[Opening ENTRIES SUPPLIED section]

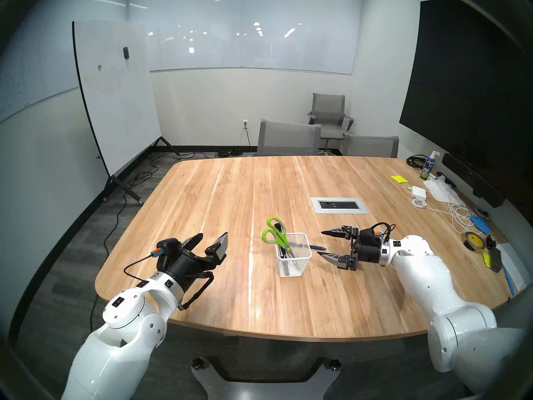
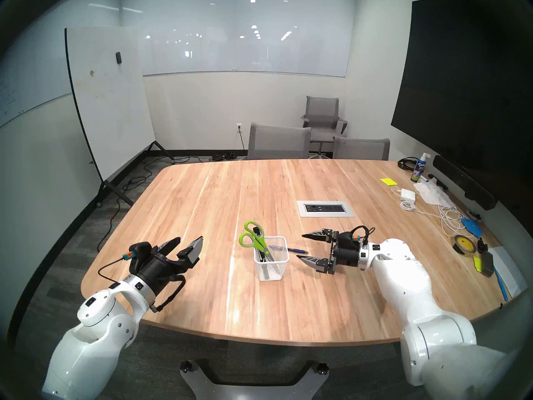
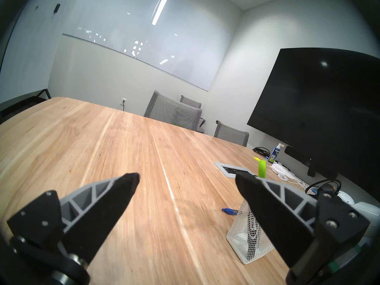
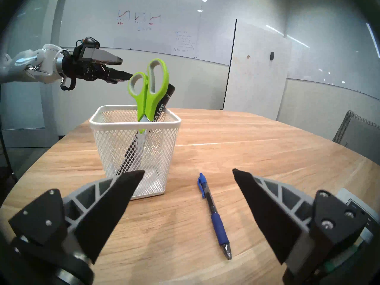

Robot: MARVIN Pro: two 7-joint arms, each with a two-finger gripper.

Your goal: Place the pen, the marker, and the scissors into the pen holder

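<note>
Scissors (image 1: pixel 275 236) and marker (image 1: pixel 279 243) lean blades-down in the pen holder (image 1: pixel 294 255) at table centre; the pen (image 1: pixel 317 247) lies at its 3 o'clock, so the right gripper (image 1: pixel 324 243) faces it, spread wide and empty. Right wrist: pen flat between the fingertips. Left wrist: left gripper (image 3: pixel 187 179) wide, empty, parked clear.
</note>
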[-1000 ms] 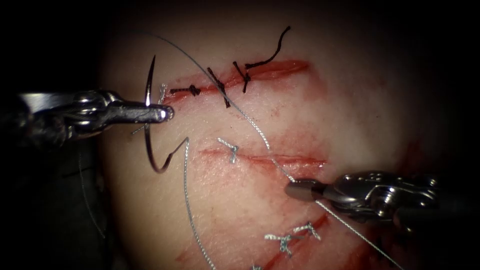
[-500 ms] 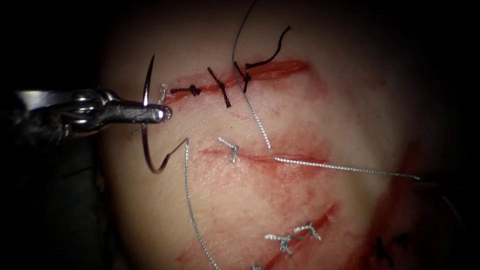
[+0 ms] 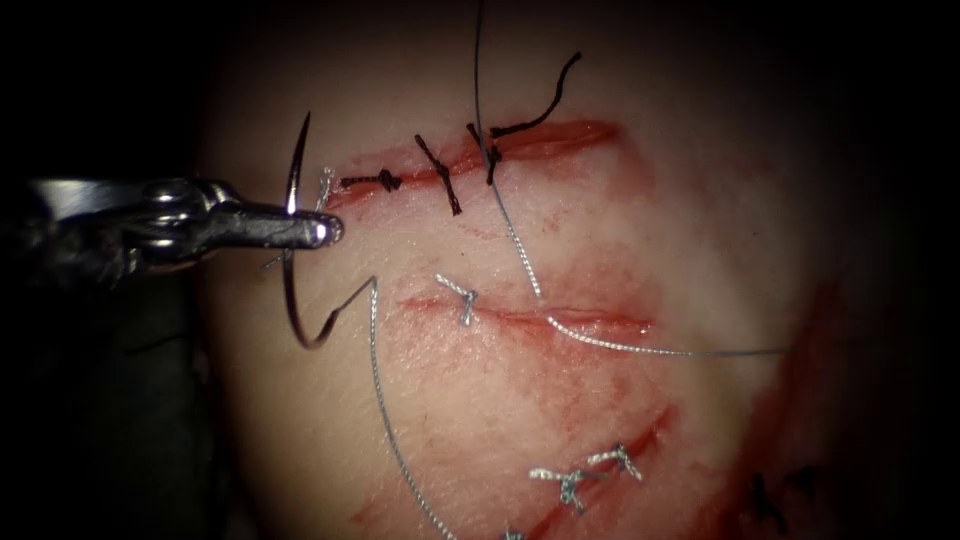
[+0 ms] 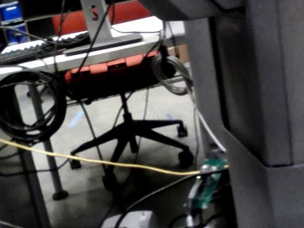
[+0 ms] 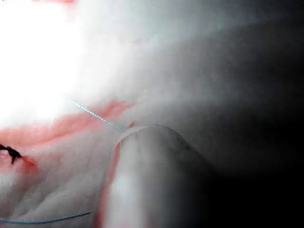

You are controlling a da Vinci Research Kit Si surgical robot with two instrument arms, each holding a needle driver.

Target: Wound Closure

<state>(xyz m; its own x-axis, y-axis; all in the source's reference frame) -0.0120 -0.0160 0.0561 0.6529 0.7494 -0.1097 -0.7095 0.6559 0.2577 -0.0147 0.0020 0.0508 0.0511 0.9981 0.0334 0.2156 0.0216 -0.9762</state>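
Left tool [image 3: 325, 230] clenched on the needle [image 3: 291, 262] mid-curve, clear of the tissue [image 3: 600, 240], left of the cut [image 3: 530, 318]. Thread [image 3: 520, 262] crossing the cut beyond the tips. Risk: slack thread snagging older stitches [image 3: 445, 175]. Right tool's state: cannot tell.

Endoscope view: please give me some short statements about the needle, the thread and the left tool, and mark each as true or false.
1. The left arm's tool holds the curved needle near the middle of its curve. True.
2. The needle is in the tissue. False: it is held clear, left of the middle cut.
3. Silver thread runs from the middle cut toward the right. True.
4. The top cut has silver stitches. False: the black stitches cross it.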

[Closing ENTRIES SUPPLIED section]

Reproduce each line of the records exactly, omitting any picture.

RESPONSE TO THE TASK >>
Robot: MARVIN Pro: two 7-joint arms, each with a two-finger gripper.

Your goal: Place the pen, the marker, and the scissors into the pen holder

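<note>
Scissors (image 1: pixel 275 236) and marker (image 1: pixel 279 243) lean blades-down in the pen holder (image 1: pixel 294 255) at table centre; the pen (image 1: pixel 317 247) lies at its 3 o'clock, so the right gripper (image 1: pixel 324 243) faces it, spread wide and empty. Right wrist: pen flat between the fingertips. Left wrist: left gripper (image 3: pixel 187 179) wide, empty, parked clear.
</note>
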[-1000 ms] 
[-500 ms] 
[+0 ms] 
[+0 ms] 
[+0 ms] 

You are controlling a da Vinci Research Kit Si surgical robot with two instrument arms, each holding a needle driver.

Target: Wound Closure

<state>(xyz m; its own x-axis, y-axis; all in the source's reference frame) -0.0120 -0.0160 0.0561 0.6529 0.7494 -0.1097 -0.7095 0.6559 0.2577 -0.0147 0.0020 0.0508 0.0511 0.9981 0.0334 0.2156 0.0216 -0.9762</state>
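Left tool [image 3: 325, 230] clenched on the needle [image 3: 291, 262] mid-curve, clear of the tissue [image 3: 600, 240], left of the cut [image 3: 530, 318]. Thread [image 3: 520, 262] crossing the cut beyond the tips. Risk: slack thread snagging older stitches [image 3: 445, 175]. Right tool's state: cannot tell.

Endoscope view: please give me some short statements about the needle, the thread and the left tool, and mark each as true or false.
1. The left arm's tool holds the curved needle near the middle of its curve. True.
2. The needle is in the tissue. False: it is held clear, left of the middle cut.
3. Silver thread runs from the middle cut toward the right. True.
4. The top cut has silver stitches. False: the black stitches cross it.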

No additional output is required.